■ Work to complete ■
Reading the records below, find how many lines include the word "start" and give that number alone.

· · · ·

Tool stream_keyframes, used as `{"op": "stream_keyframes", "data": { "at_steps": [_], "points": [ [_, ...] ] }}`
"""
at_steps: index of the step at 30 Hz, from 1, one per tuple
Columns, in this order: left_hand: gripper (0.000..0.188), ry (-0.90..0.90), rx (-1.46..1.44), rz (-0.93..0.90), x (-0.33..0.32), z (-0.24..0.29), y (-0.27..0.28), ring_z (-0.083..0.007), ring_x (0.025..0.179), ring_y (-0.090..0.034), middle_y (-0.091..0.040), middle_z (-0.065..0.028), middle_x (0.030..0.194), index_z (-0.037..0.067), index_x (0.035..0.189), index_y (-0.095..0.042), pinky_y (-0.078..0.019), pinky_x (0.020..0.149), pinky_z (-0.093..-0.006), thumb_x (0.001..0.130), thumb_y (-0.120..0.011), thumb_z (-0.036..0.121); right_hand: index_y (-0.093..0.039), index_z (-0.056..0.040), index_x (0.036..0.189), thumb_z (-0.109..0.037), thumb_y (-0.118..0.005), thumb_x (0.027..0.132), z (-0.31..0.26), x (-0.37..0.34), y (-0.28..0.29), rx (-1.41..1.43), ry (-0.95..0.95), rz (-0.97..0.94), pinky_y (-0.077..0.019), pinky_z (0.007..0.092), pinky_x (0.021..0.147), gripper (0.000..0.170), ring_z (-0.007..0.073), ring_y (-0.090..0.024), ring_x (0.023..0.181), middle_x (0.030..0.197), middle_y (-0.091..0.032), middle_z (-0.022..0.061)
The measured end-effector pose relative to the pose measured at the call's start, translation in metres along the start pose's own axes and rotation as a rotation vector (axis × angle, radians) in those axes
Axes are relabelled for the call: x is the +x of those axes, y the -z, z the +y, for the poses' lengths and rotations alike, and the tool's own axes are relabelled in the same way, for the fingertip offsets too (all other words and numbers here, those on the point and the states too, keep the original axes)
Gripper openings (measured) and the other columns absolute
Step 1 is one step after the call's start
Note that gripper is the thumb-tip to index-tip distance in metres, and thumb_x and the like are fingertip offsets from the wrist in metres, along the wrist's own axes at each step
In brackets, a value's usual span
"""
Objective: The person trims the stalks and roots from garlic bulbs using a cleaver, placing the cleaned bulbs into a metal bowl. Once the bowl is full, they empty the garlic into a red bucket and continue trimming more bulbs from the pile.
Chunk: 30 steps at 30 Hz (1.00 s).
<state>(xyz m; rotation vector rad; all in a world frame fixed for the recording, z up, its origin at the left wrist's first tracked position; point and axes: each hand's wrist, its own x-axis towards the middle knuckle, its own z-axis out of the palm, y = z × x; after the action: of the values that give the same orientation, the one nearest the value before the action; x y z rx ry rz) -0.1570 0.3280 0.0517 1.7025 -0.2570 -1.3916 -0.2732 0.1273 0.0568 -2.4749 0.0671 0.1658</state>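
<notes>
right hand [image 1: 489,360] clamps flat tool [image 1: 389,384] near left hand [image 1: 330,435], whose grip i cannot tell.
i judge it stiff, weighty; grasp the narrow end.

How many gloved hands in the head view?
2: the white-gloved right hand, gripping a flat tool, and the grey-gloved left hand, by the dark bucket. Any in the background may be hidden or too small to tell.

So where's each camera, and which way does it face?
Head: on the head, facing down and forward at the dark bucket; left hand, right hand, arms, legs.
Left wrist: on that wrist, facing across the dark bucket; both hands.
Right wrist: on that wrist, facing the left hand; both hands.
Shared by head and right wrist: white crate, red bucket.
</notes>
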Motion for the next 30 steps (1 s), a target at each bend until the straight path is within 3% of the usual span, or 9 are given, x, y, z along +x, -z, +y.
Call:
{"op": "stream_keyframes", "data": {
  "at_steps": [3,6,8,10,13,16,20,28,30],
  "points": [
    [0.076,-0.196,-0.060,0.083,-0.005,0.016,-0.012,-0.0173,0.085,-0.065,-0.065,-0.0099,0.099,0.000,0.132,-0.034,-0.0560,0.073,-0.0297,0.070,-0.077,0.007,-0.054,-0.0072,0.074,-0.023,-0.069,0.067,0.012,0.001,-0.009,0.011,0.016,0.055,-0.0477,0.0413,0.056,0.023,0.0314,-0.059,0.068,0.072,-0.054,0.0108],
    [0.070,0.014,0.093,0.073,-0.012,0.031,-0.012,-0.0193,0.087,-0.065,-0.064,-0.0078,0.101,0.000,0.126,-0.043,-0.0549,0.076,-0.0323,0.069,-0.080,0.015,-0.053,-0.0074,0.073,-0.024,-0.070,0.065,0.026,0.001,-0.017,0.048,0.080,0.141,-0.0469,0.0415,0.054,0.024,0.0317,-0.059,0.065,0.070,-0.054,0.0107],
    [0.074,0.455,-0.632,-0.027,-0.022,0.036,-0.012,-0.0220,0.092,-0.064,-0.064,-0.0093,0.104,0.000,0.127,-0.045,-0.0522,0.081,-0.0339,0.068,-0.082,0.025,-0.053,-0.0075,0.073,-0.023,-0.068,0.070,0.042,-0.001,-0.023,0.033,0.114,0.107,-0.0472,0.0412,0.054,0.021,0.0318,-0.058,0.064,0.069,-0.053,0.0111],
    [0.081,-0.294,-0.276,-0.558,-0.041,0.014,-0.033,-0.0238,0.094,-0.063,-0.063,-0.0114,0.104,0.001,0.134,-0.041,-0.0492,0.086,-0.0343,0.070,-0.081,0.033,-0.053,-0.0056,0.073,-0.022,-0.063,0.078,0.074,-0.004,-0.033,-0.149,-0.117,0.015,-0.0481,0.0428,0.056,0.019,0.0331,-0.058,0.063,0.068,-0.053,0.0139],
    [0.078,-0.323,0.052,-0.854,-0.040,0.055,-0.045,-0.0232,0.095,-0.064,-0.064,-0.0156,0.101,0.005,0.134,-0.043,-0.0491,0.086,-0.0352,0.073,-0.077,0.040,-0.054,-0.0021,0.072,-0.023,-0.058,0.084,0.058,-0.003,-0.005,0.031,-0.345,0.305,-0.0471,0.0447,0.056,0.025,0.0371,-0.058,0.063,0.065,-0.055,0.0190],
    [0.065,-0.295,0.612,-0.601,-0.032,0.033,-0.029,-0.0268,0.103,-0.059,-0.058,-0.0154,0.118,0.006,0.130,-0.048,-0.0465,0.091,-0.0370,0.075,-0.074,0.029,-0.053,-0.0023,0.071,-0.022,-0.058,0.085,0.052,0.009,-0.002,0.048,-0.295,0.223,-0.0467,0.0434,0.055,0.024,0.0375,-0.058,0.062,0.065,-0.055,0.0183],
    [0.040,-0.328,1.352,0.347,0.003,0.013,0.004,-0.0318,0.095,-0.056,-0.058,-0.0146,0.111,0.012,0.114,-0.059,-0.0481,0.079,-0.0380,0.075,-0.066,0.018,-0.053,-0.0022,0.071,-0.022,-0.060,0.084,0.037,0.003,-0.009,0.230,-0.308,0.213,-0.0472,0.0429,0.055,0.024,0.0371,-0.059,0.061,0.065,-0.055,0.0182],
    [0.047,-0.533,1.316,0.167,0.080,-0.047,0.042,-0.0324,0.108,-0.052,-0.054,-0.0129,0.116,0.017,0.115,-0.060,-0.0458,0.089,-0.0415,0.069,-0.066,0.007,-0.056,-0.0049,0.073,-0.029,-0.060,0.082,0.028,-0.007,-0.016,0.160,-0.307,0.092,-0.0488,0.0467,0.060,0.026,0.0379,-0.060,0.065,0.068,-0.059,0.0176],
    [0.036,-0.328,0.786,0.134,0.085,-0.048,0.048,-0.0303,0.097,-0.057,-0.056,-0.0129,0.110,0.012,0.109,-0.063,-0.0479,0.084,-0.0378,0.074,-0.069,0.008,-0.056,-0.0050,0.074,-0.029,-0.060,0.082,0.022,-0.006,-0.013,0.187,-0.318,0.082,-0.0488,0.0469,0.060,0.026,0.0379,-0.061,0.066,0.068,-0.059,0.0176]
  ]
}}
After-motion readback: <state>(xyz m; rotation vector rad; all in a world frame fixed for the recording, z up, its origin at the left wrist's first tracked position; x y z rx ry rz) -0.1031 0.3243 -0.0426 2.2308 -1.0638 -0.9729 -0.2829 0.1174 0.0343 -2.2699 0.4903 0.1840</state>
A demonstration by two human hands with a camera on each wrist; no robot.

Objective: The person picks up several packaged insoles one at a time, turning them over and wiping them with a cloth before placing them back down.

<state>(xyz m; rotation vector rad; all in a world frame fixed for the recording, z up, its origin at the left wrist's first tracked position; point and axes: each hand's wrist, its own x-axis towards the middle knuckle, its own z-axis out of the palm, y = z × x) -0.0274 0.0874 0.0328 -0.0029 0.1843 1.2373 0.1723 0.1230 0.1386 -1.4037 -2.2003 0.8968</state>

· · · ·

■ Solution to this exercise ■
2